I hang up and stare at the pearl-colored plaster walls and reinsulate myself like I always do, square my jaw, try to nonchalantly wipe away any escaping salty discharge, breathe.

Andie comes up behind me and puts her arms around my waist and tries to sound all sexy, like she always does when she wants something.

“Is he gonna send you the money?”

“No.” I try to sound as though it isn't a thing to be worried about one way or the other.

“Why not?”

“He doesn't have it.”

“Well, what the fuck are we gonna do?”

I breathe in slow and exhale again, move back to normal.

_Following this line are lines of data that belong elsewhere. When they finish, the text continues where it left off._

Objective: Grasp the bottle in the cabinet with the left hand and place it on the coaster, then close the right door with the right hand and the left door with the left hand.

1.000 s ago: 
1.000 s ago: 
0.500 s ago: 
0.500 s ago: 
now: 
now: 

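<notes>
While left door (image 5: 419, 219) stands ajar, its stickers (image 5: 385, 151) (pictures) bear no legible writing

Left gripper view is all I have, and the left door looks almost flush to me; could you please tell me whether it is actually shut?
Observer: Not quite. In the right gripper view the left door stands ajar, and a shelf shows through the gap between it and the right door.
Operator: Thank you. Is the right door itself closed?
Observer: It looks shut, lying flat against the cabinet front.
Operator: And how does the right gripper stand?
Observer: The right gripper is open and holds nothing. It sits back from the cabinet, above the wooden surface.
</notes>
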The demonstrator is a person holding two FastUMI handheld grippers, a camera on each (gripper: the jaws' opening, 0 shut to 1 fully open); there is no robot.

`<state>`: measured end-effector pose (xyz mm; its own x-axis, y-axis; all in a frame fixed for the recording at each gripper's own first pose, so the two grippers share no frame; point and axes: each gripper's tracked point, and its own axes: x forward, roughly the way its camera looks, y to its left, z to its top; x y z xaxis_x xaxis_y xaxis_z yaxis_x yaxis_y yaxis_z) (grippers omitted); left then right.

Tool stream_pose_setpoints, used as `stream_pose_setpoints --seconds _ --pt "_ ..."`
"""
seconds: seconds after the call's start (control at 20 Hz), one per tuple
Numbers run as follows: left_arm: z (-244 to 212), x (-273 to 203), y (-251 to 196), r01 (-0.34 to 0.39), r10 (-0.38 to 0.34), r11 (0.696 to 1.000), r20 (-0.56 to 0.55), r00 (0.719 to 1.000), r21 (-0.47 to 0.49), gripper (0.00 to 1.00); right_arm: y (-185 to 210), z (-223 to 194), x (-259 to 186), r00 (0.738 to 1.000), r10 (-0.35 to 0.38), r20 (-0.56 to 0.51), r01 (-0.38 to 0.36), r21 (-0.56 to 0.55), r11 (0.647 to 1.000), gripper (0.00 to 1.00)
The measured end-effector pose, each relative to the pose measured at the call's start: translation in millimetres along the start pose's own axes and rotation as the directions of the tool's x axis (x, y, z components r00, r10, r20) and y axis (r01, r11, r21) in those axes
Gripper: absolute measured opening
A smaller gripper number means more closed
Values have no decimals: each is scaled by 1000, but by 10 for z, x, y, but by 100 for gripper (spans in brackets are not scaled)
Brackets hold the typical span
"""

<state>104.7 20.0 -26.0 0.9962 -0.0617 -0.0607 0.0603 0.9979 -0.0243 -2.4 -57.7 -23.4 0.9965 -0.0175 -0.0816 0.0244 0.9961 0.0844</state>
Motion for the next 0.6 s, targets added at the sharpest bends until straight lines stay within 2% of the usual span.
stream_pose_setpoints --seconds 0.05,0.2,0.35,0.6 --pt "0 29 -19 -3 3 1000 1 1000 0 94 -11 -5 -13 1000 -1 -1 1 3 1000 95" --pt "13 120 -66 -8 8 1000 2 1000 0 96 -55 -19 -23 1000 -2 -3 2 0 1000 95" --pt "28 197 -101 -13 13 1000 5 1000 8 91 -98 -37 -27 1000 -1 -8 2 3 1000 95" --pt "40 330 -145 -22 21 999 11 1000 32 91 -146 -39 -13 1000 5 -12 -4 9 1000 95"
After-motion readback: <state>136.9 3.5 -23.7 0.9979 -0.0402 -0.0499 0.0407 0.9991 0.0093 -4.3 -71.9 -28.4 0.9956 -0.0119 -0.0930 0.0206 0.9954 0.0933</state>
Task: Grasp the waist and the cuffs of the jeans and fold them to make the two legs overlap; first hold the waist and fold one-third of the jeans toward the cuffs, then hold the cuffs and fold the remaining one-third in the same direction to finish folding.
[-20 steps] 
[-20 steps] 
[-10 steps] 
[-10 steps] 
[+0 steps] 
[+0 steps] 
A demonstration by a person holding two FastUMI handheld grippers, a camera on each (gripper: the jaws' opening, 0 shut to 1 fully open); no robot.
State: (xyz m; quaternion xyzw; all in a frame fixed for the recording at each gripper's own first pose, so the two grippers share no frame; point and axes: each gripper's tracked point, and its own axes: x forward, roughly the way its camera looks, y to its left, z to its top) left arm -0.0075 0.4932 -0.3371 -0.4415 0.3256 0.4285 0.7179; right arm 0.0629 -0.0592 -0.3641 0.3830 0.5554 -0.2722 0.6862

“I've got a plan,” I say. “Plan fucking B.”

 

This is Plan B.

We're standing on the corner displaying our wares to myriad passersby. I'm holding the DVD player and Andie's got her favorite motorcycle boots and about ten of our CDs. The catch to this type of selling is that you can't set the stuff down on the sidewalk or the cops will take it from you on the grounds that it's stolen property. I don't know why the law says the shit's stolen if you're not actually holding it. According to Captain Spaz-o over at Splinter's apartment, if you want to sell merchandise on the street you have to have some kind of vendor's permit, so the loophole is that you can hold the stuff and sell it—but you can't set it on the ground.

New York is dark and I'm freezing even though I'm wearing four
layers. Within twenty minutes Andie has sold all the CDs for two bucks a pop, and her boots for ten. That's three bags right there. I'm having no luck with the DVD player, though. Nobody's willing to part with two hundred bucks on the street. Then a man approaches me and says that he has “people” in a deli right down the block that would be interested if I'm willing to bargain. I follow him inside and there are three Italian-looking guys sitting at a table.

One is wearing a blue tracksuit and the other two are decked out in three-pieces. They tell me they'll pay $80, nothing more, and I say I'm only selling it to get home to Atlanta, that the gas alone is going to be $120. My T-Bird is a rudder away from being an actual seagoing vessel and only gets about seventeen miles per gallon on a good day. I know they can resell this DVD player, brand-new and still in the box, for three or four times what I'm asking. They wave me off and the tracksuit guy gets up and ushers me out of the store.

Andie's probably already back at the apartment and high by now and I'm still standing in the street with this bullshit DVD player. Just when I'm about to say fuck it and go back to the deli, a late-model Lincoln Continental pulls up and two Middle Eastern guys jump out. One says, in a thick accent, “How much you want? I give you a hundred dollars right now.”

“Man, this is tip-top. Never used. I need one twenty just to get back to Atlanta. I'm not some crackhead. I'm just trying to get home.”

“I give you a hundred, nothing more.”

He hasn't even looked at what I'm holding.

“One twenty and it's yours, man. It's a Sony,” I repeat, steeled in my resolve by his audacity. I'm tired and cold and ready to fuck somebody up if one more person tries to give me the high hat.

“You can get computers, too?”

“No, man, I can't get computers. I don't do this shit on a regular basis. I'm just trying to get home.”

“You drive hard bargain. I give you one ten.”

“Fine. Give me one ten.”

He motions to his crony, who has been standing by the back passenger-side door of the Lincoln, and they speak for a moment in what I can only guess is Arabic, at which point the doorman whips out a thick wad of cash from his jacket pocket and tears me off five twenties and a ten. I hand him the DVD player and he puts it in the trunk. The guy I was bartering with pulls out a business card and reiterates his desire for black-market computers.